## EXERCISE
From the listing below, set down exactly the lines between the one holding "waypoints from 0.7" and the one holding "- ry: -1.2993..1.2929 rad", inclusive. No other line is wanted.

## SOURCE RECORDS
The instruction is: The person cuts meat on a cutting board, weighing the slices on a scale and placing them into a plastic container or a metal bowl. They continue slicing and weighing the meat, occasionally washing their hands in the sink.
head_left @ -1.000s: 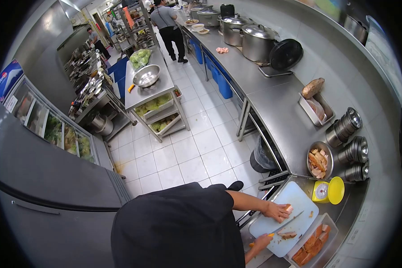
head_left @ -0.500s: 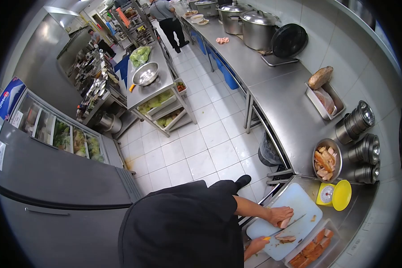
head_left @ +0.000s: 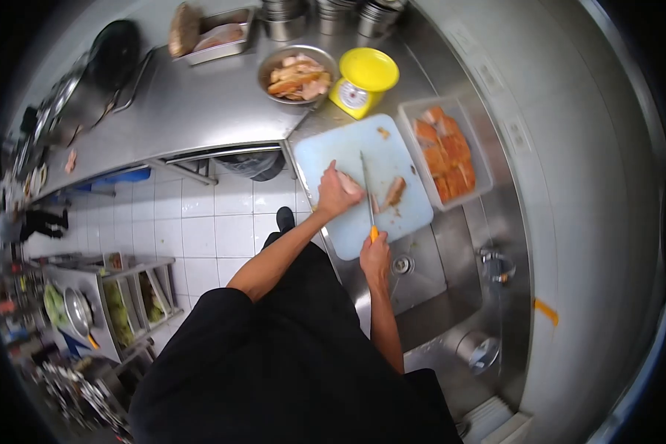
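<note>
My left hand presses a pale piece of meat onto the light blue cutting board, its fingers closed around the piece. In my right hand is the yellow handle of a long knife. The blade lies beside the held meat, along its right side, pointing to the far edge of the board. Right of the blade rests a browned cut slice with small crumbs around it. A smaller scrap sits near the board's far edge.
A clear plastic tub of browned meat chunks stands right of the board. Beyond it are a yellow kitchen scale, a steel bowl of cut meat and a metal tray. A sink lies below the board.
The head view has swung round, so the board now appears near the middle. Both hands stay at the board, the left on the meat and the right on the knife.
</note>
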Tool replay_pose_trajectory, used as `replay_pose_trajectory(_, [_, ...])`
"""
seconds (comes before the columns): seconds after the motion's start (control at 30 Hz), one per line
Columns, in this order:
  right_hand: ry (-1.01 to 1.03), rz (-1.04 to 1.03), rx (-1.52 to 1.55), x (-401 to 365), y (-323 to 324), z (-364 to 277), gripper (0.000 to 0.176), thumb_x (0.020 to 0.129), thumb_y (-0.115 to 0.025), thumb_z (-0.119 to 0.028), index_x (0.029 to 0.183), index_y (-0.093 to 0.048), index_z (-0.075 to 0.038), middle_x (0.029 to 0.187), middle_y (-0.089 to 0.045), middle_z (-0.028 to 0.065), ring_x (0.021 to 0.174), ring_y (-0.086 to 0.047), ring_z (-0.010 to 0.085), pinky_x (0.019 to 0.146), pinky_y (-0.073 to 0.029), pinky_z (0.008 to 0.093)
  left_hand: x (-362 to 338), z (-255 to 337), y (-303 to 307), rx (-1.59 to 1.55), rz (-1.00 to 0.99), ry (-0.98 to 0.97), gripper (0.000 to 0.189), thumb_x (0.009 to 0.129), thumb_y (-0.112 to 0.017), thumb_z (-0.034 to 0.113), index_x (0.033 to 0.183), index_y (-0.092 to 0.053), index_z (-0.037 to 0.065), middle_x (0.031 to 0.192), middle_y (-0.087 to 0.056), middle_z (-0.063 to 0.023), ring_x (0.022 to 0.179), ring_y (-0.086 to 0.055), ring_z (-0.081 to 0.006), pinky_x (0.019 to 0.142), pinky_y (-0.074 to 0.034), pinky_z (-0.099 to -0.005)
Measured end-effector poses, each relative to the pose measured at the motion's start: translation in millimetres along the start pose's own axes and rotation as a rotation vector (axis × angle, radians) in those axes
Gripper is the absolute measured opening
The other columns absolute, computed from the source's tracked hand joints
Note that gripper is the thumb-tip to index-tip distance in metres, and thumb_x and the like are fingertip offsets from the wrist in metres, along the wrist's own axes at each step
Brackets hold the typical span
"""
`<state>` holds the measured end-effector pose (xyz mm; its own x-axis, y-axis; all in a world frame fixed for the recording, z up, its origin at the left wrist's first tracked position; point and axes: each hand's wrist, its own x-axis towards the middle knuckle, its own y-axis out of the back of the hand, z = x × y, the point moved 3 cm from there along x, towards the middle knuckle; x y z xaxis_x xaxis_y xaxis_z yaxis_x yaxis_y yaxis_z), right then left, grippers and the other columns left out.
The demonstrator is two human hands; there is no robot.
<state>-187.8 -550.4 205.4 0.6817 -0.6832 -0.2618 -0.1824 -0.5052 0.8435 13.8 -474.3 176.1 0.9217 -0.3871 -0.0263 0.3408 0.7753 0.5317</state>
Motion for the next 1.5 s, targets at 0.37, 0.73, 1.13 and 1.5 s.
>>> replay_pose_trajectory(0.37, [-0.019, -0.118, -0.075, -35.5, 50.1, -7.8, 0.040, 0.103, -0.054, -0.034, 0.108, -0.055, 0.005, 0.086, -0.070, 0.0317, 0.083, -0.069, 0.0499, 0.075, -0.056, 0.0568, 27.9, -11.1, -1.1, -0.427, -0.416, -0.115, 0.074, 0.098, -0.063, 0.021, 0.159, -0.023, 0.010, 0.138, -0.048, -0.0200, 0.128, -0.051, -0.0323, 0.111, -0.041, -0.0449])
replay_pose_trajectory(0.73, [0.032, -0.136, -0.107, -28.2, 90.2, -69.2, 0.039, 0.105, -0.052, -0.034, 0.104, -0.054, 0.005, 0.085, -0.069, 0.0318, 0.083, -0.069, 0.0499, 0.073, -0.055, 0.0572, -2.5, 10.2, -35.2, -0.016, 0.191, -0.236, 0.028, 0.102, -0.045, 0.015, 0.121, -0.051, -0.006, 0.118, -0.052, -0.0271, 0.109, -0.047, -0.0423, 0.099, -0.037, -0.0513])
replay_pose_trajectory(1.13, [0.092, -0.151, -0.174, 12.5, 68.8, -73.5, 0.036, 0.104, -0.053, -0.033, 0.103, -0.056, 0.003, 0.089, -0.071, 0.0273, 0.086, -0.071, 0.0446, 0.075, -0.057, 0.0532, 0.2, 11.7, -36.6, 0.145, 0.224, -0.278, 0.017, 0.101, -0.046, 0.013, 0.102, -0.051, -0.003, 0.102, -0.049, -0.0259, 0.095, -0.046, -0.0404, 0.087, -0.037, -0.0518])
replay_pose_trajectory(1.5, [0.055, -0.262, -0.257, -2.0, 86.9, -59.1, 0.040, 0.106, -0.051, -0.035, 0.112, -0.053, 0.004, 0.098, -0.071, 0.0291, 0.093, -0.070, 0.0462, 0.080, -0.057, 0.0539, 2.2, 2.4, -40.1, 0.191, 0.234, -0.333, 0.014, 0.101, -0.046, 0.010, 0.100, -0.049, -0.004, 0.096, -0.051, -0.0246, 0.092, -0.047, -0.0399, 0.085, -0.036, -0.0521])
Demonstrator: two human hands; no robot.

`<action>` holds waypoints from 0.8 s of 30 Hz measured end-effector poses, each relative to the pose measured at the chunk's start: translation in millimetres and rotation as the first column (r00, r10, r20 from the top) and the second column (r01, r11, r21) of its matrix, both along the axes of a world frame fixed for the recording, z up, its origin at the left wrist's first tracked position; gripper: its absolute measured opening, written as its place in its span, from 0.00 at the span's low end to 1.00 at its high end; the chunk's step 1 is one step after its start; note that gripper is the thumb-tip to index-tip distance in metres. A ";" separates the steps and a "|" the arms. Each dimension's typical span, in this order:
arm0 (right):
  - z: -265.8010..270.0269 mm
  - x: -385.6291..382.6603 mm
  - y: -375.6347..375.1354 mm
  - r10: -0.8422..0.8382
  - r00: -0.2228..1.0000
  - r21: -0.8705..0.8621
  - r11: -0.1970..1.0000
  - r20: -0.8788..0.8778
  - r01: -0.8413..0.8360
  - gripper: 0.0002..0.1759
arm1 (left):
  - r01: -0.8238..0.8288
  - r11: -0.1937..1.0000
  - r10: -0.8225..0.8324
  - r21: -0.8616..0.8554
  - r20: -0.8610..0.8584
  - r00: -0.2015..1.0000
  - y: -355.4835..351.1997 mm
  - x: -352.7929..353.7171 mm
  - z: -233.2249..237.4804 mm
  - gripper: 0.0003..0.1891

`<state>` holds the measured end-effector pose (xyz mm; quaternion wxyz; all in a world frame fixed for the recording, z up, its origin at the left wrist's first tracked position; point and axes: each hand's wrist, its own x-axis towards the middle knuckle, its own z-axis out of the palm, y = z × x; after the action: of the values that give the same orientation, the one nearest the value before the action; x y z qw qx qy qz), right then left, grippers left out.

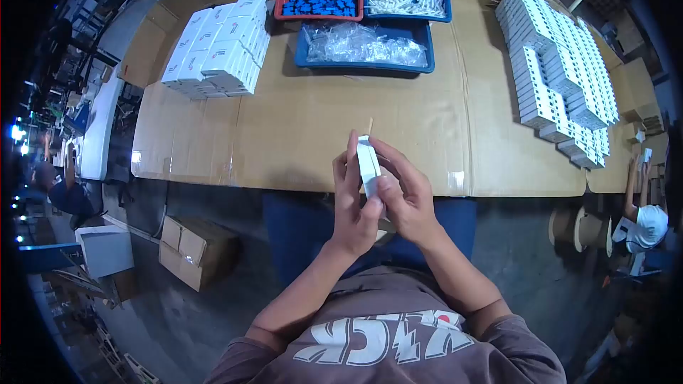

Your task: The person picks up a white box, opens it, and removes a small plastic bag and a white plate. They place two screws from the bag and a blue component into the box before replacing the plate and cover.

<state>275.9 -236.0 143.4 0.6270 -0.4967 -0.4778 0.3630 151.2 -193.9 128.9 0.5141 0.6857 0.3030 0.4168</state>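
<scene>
A small white box (368, 163) stands on edge between my two hands, close to the table's front edge. My left hand (353, 203) wraps its left side, with the thumb low on the box. On the other side my right hand (407, 195) grips it, thumb pressed to the near part and fingers curled behind. A thin flap or strip sticks up at the box's far end. Much of the box is hidden by my fingers.
Stacked white boxes (220, 50) stand at the left, and rows of white boxes (558, 75) at the right. At the back are a red tray (287, 11) of blue parts, a blue tray (442, 16) of white pieces, and another blue tray (356, 67) with clear plastic bags. Other people sit at both sides.
</scene>
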 end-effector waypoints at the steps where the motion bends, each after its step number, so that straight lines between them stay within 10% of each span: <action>1: -4.1 2.2 0.5 -0.027 1.000 -0.018 0.999 0.006 0.027 0.28 | 0.003 1.000 -0.004 0.030 0.030 1.000 -0.5 1.5 1.0 0.49; 8: 13.5 8.9 -8.3 0.043 0.995 0.024 0.999 -0.087 -0.041 0.33 | 0.018 0.974 -0.013 0.225 -0.025 1.000 1.7 3.6 3.7 0.48; 12: 4.2 8.8 -3.6 -0.049 0.976 0.098 0.995 0.214 0.029 0.36 | -0.032 0.992 0.025 0.120 0.061 0.998 -4.1 8.1 2.7 0.49; 20: -4.1 -1.2 -8.2 -0.026 0.992 0.144 0.989 0.123 0.008 0.41 | -0.162 0.987 0.159 0.020 0.125 0.979 -11.8 17.3 -0.2 0.47; 24: 1.9 0.3 -3.8 -0.082 0.932 0.237 0.971 0.354 -0.004 0.43 | -0.130 0.988 0.143 -0.085 0.167 0.976 -10.4 13.0 7.5 0.47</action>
<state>276.3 -239.9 145.3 0.5897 -0.4872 -0.6143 0.1940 164.2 -204.2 136.4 0.5336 0.6050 0.3190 0.4975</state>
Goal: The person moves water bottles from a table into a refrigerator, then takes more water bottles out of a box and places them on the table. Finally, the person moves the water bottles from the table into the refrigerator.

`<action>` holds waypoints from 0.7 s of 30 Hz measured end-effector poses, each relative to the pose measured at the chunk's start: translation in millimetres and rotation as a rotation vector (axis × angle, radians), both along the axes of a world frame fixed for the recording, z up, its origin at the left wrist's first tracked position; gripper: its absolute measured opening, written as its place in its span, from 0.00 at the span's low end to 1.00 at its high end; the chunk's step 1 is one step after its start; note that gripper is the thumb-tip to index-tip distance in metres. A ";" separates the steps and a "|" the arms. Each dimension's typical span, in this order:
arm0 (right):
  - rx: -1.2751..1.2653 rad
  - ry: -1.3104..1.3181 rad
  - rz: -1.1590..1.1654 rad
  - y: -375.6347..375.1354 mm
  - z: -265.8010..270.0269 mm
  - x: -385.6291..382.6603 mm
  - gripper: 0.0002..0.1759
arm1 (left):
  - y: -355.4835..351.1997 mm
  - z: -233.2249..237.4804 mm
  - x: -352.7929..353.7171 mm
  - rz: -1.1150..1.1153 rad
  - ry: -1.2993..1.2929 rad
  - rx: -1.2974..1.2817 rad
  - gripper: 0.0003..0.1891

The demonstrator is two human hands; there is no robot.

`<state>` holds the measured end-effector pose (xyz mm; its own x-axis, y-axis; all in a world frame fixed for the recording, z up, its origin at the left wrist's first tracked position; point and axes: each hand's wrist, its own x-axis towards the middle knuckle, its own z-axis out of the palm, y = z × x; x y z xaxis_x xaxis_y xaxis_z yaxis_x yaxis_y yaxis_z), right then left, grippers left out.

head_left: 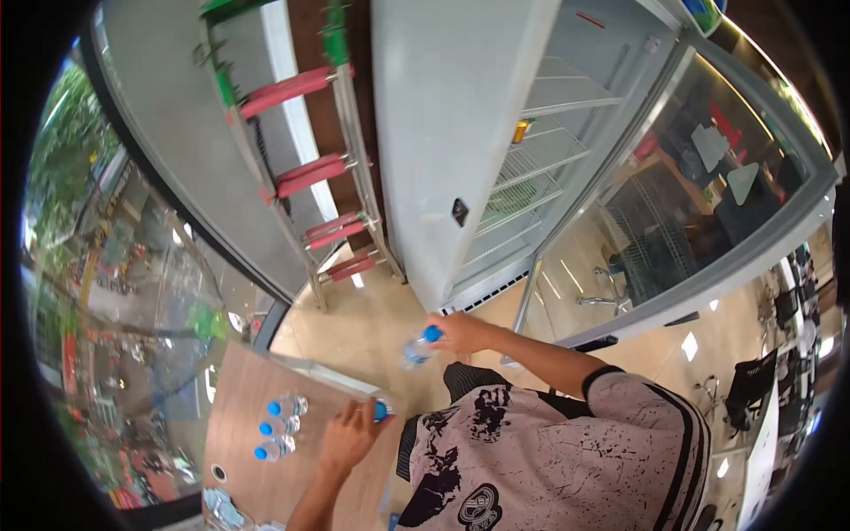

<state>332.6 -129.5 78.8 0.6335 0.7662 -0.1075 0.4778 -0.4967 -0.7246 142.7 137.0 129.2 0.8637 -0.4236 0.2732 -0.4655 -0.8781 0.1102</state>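
My right hand [462, 334] is closed around the top of a clear water bottle [416, 350] with a blue cap, held tilted above the floor in front of the fridge. Over the table's right edge, my left hand [349, 435] has its fingers wrapped at another blue-capped water bottle [382, 410], mostly hidden behind them. To the left of that hand, three more small water bottles stand close together on the wooden table [243, 389]: a far one [290, 406], a middle one [280, 426] and a near one [273, 449].
A tall white fridge [425, 133] stands ahead, its glass door [673, 195] swung open to the right. Wire shelves [540, 164] inside hold a yellow can [521, 131]. A ladder [292, 177] leans left of it. Crumpled plastic [223, 507] lies at the table's near left.
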 end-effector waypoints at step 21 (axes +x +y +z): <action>0.199 -0.338 -1.139 -236.1 -15.7 97.6 0.18 | -294.1 -65.0 361.7 -0.346 -0.148 -0.026 0.22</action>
<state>430.2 -365.6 63.1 0.9305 -0.2667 0.2511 0.0184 -0.6507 -0.7591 504.4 -157.2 64.2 0.6212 -0.6743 0.3993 -0.7466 -0.6641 0.0399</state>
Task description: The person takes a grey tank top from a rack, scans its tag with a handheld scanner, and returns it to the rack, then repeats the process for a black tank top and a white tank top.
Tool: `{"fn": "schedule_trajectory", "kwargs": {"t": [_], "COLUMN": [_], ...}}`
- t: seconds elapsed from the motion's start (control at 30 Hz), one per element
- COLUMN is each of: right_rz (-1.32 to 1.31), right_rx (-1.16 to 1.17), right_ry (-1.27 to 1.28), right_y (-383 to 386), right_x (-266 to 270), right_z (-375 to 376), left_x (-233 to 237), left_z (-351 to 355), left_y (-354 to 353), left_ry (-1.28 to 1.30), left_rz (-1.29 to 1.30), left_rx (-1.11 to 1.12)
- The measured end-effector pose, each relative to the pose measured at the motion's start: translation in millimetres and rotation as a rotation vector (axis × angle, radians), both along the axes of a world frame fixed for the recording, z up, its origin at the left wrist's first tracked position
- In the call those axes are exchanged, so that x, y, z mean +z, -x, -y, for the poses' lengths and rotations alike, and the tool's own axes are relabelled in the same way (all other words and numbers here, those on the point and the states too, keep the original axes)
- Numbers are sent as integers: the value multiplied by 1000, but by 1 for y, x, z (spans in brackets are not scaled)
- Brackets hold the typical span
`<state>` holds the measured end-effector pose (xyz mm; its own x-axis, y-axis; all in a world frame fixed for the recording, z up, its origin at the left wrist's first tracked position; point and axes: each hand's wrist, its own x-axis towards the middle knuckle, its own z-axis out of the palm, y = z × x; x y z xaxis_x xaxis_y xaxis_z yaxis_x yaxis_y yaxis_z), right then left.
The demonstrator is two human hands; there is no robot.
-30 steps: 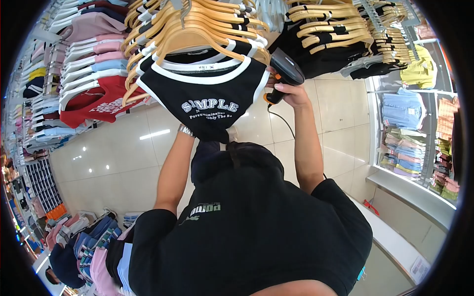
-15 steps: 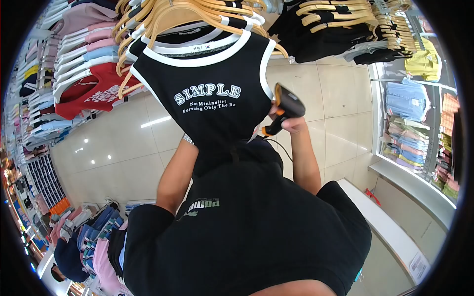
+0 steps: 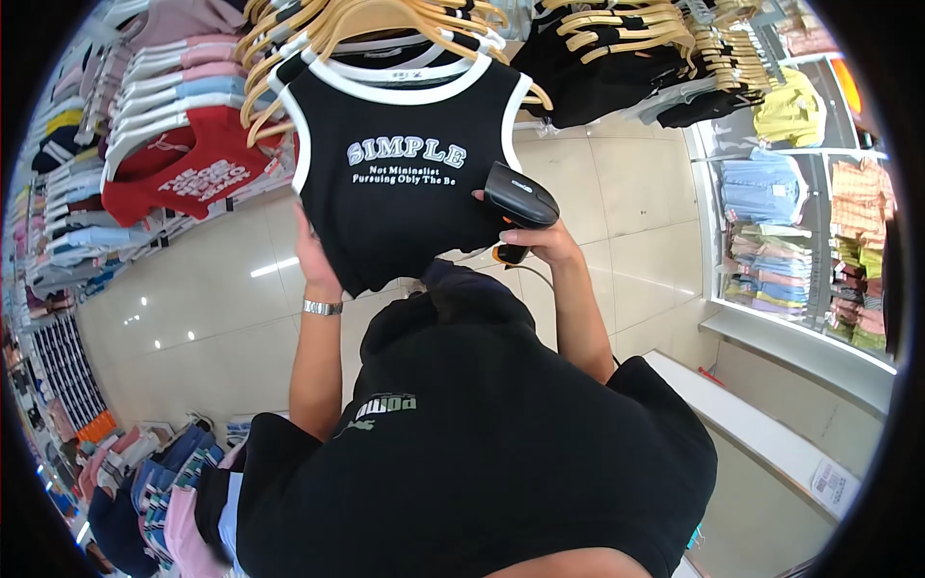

## EXERCISE OUTPUT
`<action>` holds waypoints from 0.7 s of 30 Hz measured end-effector poses, each relative to the pose measured at the chunk's start: translation in millimetres and rotation as a rotation vector (axis × angle, radians), both along the axes of a world frame fixed for the recording, z up, its origin at the left wrist's first tracked position; gripper: its absolute measured opening, written as its place in its span, from 0.00 at the span's low end to 1.00 at its high end; the chunk's step 1 is one step after its start; note that gripper is the thumb-tip to index-tip distance in metres. A ";" separates the steps and a "|" the arms. Each dimension's typical span, in this order:
arm0 (right):
  - rx: -1.2751..1.2653 rad
  - ry: -1.3104..1.3181 rad
  - rz: -1.1590..1.1654 rad
  - y: -375.6347..375.1354 mm
  - z: -265.8010..270.0269 mm
  - x: -385.6291..382.6603 mm
  - gripper: 0.0002..0.1759
arm1 (left):
  - y: -355.4835..351.1997 mm
  - z: -233.2249..237.4804 mm
  - x: -352.7929..353.7171 mm
  - rz: -1.1150..1.1153 rad
  - ry: -1.2993..1.2929 rad

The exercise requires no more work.